Paderborn Colloquium on Data Science and Artificial Intelligence in School

Please register here for the colloquium

Information on the colloquium

Data science, artificial intelligence, machine learning, data literacy, and statistical literacy concerning secondary education are currently discussed in the communities of scientists and educators in statistics, mathematics, computer science, social and natural sciences, and media education. Our colloquium intends to bring together these perspectives and communities to create an interdisciplinary community for scientific exchange.  

Since data science and artificial intelligence have become more and more relevant in industrial and economical automation processes, marketing processes, and monitoring in politics, both topics permeate nearly all areas of life. These influences raise questions about future possibilities for social participation, self-determination, and self-realization in the professional and private sector, resulting in the need for educational processes that address these issues in school. For the teaching of mathematics and computer science completely new challenges have emerged, as well as for the subjects of the socio-scientific field and cross-curricular media education. 

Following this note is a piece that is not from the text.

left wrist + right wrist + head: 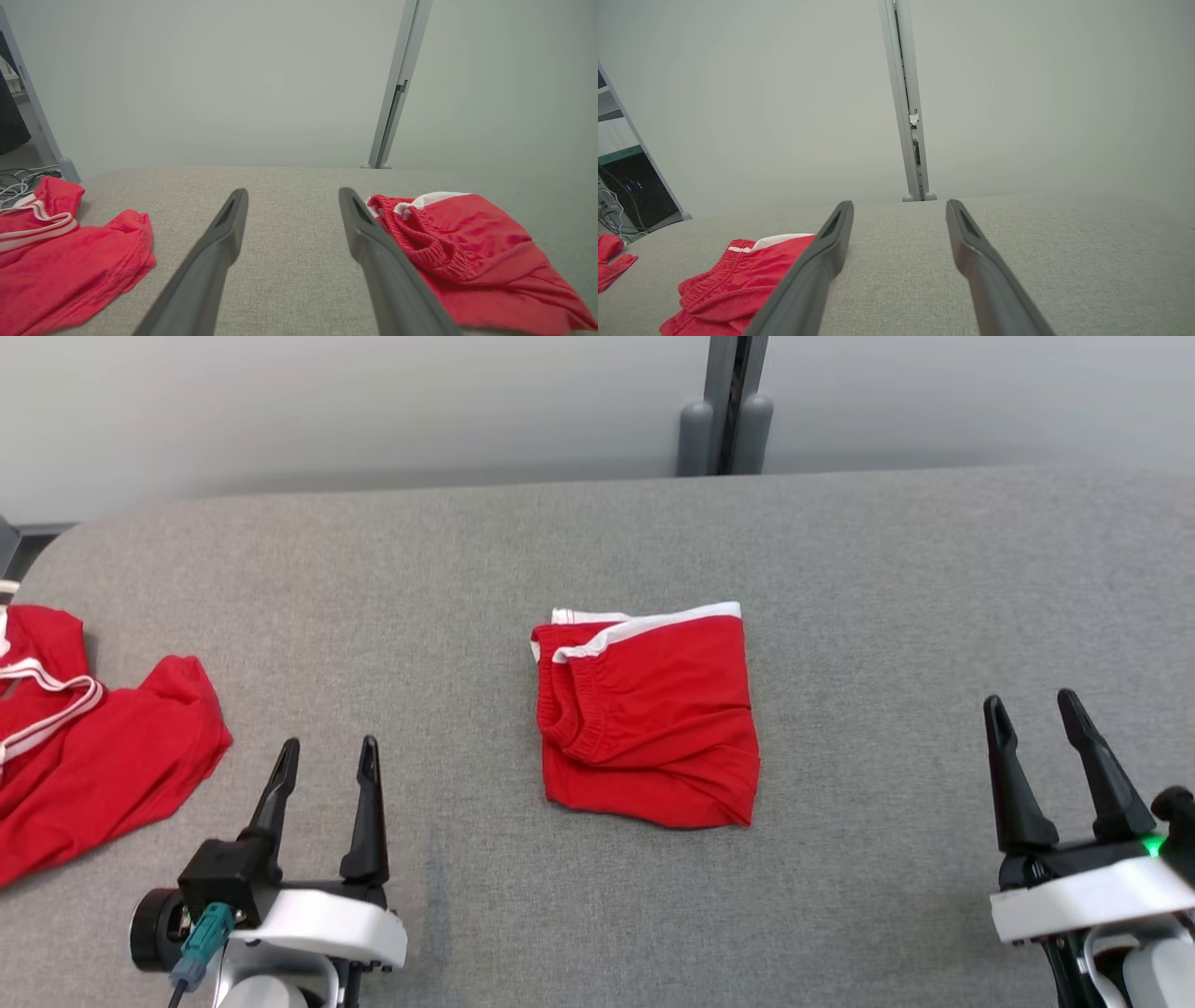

In our colloquium, we want to take up these issues and discuss state of the art and future trends of education in data science and artificial intelligence that can inspire ideas for teaching data science in secondary schools. We also want to discuss fundamental ideas of data science as they are conceptualized by experts in this field since a broad perspective of data science as a scientific discipline is needed to inform curriculum development. Contributions to the colloquium will also present practice-oriented research as well as research on teachers’ professional development. 

ProDaBi (Project Data Science and Big Data at School) develops research-based teaching material and professional development courses for teaching data science and artificial intelligence for grades 5 to 12. It was initiated and is funded by the Deutsche Telekom Stiftung since 2018. 


  • 27th October 2021, 4 p.m. to 6:30 p.m. (CEST, UTC+2) 
    • Data detective clubs in the time of COVID-19 – Jan Mokros and Bill Finzer (USA) 
    • Teaching machine learning in school: Some emerging research trajectories – Matti Tedre and Henriikka Vartiainen (Finland) 
  • 24th November 2021, 4 p.m. to 6:30 p.m. (CET, UTC+1) 
    • Beyond bias. Locating questions of injustice in data science and artificial intelligence – Tobias Matzner (Germany) 
    • Bringing together statistics and computer science education: Machine learning by decision trees grounded in students’ data exploration experiences – Rolf Biehler & Yannik Fleischer (Germany) 
  • 12th January 2022, 4 p.m. to 6:30 p.m. (CET, UTC+1) 
    • Learning data science through civic engagement with open data – Graham Dove (USA) 
    • Why should students take a data science course? – Rob Gould (USA) 

Each presentation will be followed by an intensive discussion aiming at community building. 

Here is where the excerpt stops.